Among the lines of the data, copy those that hold "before".
┌────────
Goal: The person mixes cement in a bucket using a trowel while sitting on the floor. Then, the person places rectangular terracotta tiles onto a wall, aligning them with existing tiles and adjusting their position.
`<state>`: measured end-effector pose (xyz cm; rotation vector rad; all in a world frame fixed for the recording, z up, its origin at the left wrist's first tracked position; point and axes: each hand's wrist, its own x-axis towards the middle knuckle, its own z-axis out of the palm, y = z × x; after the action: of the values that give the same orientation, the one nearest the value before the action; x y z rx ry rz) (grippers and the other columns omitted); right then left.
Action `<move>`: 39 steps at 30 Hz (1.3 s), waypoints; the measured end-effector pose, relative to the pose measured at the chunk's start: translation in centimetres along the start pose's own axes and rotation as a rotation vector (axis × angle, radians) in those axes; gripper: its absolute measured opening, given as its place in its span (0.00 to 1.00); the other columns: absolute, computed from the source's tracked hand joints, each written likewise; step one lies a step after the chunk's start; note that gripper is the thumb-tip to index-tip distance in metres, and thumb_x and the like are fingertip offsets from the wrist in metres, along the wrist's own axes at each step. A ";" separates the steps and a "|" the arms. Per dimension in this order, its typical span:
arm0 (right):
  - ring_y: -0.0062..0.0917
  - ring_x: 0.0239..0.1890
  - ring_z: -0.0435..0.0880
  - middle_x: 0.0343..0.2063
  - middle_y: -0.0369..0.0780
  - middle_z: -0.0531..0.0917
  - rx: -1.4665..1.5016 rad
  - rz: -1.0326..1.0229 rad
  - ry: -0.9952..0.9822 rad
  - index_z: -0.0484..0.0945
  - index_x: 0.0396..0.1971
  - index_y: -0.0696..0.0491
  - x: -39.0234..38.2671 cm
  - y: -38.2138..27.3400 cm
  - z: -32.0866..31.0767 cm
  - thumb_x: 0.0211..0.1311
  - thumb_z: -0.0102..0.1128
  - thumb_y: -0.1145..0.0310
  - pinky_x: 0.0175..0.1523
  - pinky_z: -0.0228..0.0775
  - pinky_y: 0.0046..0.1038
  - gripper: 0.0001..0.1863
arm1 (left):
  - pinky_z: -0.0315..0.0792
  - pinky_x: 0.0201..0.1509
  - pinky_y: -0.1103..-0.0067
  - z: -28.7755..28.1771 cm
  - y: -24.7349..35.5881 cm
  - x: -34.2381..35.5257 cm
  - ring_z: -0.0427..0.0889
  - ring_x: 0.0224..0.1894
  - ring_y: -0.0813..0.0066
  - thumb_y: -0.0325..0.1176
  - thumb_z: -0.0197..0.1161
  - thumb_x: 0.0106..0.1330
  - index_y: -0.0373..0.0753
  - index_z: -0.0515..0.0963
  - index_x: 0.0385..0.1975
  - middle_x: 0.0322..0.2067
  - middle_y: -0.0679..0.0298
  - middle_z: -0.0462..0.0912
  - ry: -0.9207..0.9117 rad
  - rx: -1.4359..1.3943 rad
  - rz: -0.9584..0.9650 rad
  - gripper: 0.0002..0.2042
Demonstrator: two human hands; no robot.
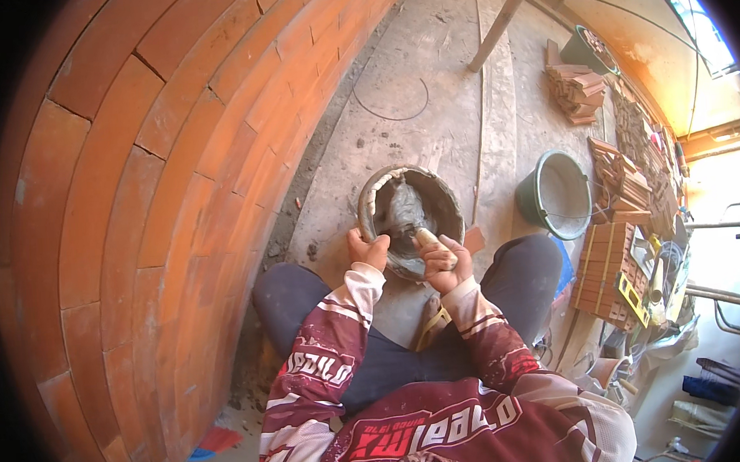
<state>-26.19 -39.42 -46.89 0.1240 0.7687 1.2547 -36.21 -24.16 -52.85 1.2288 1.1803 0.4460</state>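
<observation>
Between my knees a round mortar-caked bucket (455, 206) leans with its mouth toward me. My left hand (369, 249) is closed on its near-left rim. In my right hand (444, 265), a trowel (423, 236) is gripped by its pale handle. The trowel's blade reaches into the bucket, where wet grey mortar (404, 202) smears it, so its outline is hard to make out. Part of the bucket's inside lies in shadow. A small piece of red brick tile (474, 240) lies just right of the bucket.
A red-orange brick wall (135, 210) rises close on my left. Right of me stands a green bucket (552, 195), with stacked bricks (605, 273) and loose tile piles (576, 90) beyond. A pole (505, 19) meets the dusty floor (342, 174) ahead, near a thin wire loop (424, 103).
</observation>
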 end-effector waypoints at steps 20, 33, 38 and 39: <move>0.40 0.31 0.84 0.30 0.47 0.82 -3.649 0.044 0.320 0.67 0.47 0.61 0.0 2.0 5.4 0.60 0.44 0.72 0.33 0.77 0.38 0.17 | 0.69 0.45 0.67 1.6 0.9 -1.0 0.75 0.37 0.56 0.34 0.64 0.44 0.31 0.67 0.35 0.33 0.51 0.73 0.022 0.124 0.095 0.21; 0.38 0.29 0.85 0.27 0.46 0.83 -3.724 0.114 0.343 0.69 0.48 0.60 -0.2 1.9 10.8 0.61 0.46 0.68 0.31 0.77 0.37 0.18 | 0.69 0.46 0.66 0.8 2.2 -0.8 0.76 0.38 0.51 0.33 0.61 0.44 0.32 0.67 0.36 0.33 0.49 0.75 -0.012 0.147 0.084 0.19; 0.36 0.34 0.85 0.32 0.45 0.84 -3.775 0.258 -0.001 0.74 0.42 0.60 1.1 2.9 11.1 0.58 0.49 0.68 0.35 0.77 0.35 0.15 | 0.67 0.48 0.65 0.4 -1.2 1.3 0.75 0.40 0.48 0.32 0.59 0.45 0.32 0.67 0.36 0.34 0.48 0.74 0.017 0.118 0.025 0.18; 0.37 0.36 0.85 0.33 0.44 0.84 -3.758 0.372 0.152 0.76 0.41 0.57 0.2 3.9 13.1 0.56 0.51 0.69 0.37 0.77 0.35 0.14 | 0.67 0.48 0.64 0.4 -1.1 1.1 0.75 0.40 0.48 0.32 0.59 0.45 0.32 0.67 0.36 0.34 0.48 0.74 0.030 0.147 0.040 0.18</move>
<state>-21.68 -33.78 -35.29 1.9244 1.7110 -0.6084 -35.79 -23.86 -54.33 1.3783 1.2329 0.4140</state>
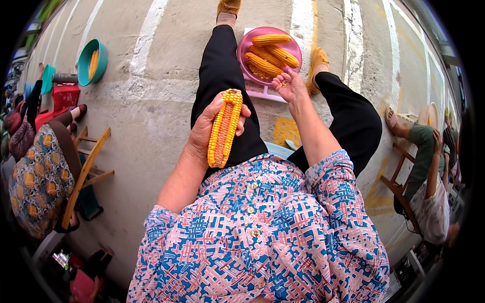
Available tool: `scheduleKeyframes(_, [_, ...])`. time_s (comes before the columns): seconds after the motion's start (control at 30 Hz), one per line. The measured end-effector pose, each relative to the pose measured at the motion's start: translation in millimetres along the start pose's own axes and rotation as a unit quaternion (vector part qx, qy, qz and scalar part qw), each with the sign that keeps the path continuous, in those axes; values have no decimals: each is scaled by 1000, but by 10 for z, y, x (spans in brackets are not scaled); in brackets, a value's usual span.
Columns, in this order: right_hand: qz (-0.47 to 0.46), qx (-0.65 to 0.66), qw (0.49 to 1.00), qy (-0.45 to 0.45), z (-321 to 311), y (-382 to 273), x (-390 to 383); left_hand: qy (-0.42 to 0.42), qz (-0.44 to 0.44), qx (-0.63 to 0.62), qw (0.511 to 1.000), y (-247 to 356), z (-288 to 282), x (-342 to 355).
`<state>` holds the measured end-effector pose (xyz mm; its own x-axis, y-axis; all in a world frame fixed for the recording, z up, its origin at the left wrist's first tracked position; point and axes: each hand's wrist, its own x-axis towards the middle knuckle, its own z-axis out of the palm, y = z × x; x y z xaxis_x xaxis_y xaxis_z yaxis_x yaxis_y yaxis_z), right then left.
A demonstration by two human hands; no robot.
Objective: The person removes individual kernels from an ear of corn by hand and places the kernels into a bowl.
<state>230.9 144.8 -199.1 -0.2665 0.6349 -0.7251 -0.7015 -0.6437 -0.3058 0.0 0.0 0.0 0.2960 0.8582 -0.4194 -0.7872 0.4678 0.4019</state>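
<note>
The left hand [203,126] is gripping a corn cob [224,132] over the left leg [218,63], fingers wrapping around it. The cob's long axis is running almost straight away from the body [262,212], the far end leaning slightly right. Yellow kernels [214,139] are bordering a bare, pinkish-brown strip. The right hand [289,87] is hanging half-open near the pink basin [295,45].

- Ground: grey concrete pavement [161,126], stained and weathered.
- Markings: worn white lines [147,38] running toward the pavement's far edge; a faded yellow patch [286,130] near its middle.
- Furniture, left edge of the pavement: slatted wooden chair [90,170]; farther off, a red plastic seat [64,96].
- Furniture, right edge: second wooden chair [393,187], partly hidden.
- Illumination: bright, diffuse daylight; shadows soft.
</note>
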Motion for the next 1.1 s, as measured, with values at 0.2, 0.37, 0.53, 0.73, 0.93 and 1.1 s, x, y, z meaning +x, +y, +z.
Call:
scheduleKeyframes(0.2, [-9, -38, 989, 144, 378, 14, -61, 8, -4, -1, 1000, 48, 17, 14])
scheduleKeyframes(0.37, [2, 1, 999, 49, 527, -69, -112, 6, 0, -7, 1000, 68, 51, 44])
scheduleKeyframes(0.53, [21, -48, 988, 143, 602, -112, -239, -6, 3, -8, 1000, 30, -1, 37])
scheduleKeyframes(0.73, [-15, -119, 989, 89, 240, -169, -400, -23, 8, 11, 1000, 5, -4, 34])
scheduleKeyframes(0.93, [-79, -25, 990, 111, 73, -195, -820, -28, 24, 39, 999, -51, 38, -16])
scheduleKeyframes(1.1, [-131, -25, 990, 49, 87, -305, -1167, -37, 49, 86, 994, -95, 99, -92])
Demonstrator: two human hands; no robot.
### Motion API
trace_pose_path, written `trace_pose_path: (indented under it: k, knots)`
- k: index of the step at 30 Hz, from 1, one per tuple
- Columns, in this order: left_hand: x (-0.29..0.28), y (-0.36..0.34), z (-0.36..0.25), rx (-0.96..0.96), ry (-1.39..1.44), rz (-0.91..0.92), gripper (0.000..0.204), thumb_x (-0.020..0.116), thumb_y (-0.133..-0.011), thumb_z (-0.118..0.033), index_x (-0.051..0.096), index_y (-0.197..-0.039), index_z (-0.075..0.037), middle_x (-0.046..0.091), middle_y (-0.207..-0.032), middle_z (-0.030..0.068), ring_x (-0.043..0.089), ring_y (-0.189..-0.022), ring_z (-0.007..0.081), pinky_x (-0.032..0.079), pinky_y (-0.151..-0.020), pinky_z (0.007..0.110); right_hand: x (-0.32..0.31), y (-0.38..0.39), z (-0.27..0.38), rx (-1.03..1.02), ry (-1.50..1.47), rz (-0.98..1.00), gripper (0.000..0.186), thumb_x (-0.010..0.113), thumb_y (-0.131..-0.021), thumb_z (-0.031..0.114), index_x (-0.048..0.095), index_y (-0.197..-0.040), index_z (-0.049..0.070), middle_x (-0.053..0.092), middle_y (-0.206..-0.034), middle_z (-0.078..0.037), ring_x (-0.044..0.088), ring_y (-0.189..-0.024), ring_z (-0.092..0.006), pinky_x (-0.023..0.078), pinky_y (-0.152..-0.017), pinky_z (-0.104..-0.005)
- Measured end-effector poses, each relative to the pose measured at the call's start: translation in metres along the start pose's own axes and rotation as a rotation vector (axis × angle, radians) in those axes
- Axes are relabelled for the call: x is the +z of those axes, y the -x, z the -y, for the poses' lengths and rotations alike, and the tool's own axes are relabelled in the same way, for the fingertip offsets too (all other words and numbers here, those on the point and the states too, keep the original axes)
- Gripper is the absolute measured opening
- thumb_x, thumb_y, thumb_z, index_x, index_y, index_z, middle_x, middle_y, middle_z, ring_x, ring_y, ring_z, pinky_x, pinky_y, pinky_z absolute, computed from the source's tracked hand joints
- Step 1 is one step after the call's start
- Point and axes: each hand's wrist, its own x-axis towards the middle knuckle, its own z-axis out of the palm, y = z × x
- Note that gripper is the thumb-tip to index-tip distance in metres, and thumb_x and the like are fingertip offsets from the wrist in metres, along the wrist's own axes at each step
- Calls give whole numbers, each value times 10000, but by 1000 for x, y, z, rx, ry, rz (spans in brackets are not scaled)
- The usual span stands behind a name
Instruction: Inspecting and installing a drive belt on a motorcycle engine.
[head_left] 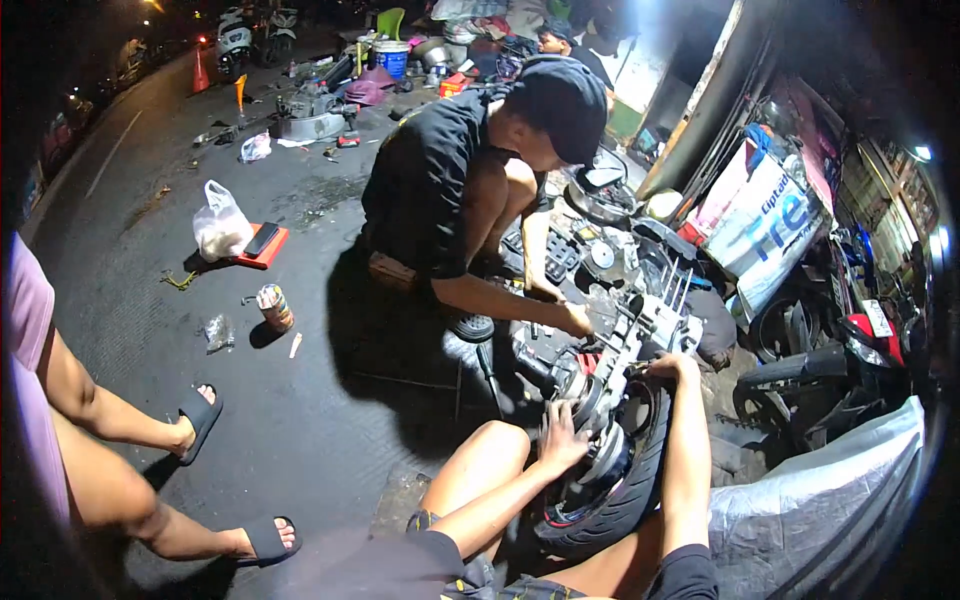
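A scooter engine [622, 345] with bare metal casings and upright studs lies in front of me, attached to a rear wheel with a black tyre [612, 512]. The wheel stands between my legs. My left hand [562, 440] grips the near left side of the engine, beside the round hub. At the engine's right side, my right hand [676, 368] curls over a metal part; its fingertips are partly hidden. Across from me, a crouching person in a dark cap [562, 105] reaches to the engine's far side with a hand [574, 320]; what it holds is unclear.
Loose metal parts [600, 255] crowd the ground beyond the engine. A standing person's sandalled foot [268, 540] is at left. On the pavement are a can [275, 308], a plastic bag [222, 222] and a phone [262, 238]. A silver cover [815, 510] lies at right.
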Motion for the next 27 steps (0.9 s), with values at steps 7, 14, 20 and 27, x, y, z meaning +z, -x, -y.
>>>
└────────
### Answer area
`<state>`: measured end-effector pose (xyz cm; rotation vector rad; all in a world frame fixed for the recording, z up, its origin at the left wrist's first tracked position; point and axes: each hand's wrist, its own x-axis towards the middle knuckle, its own z-axis out of the palm, y = z × x; after the action: of the values that give the same orientation, the one nearest the value before the action; x y z rx ry rz) (grippers and the other columns omitted); right then left.
Available tool: `scheduleKeyframes(_, [_, ...])`. time_s (comes before the columns): seconds after the motion's start (control at 30 Hz), one per line. The measured end-effector pose, each relative to the pose measured at the motion's start: translation in millimetres along the start pose's own axes and rotation as a unit quaternion (vector part qx, qy, qz and scalar part qw), each with the sign that keeps the path continuous, in those axes; values have no decimals: each is scaled by 1000, but by 10 for z, y, x (spans in brackets are not scaled); in brackets, a value's usual span.

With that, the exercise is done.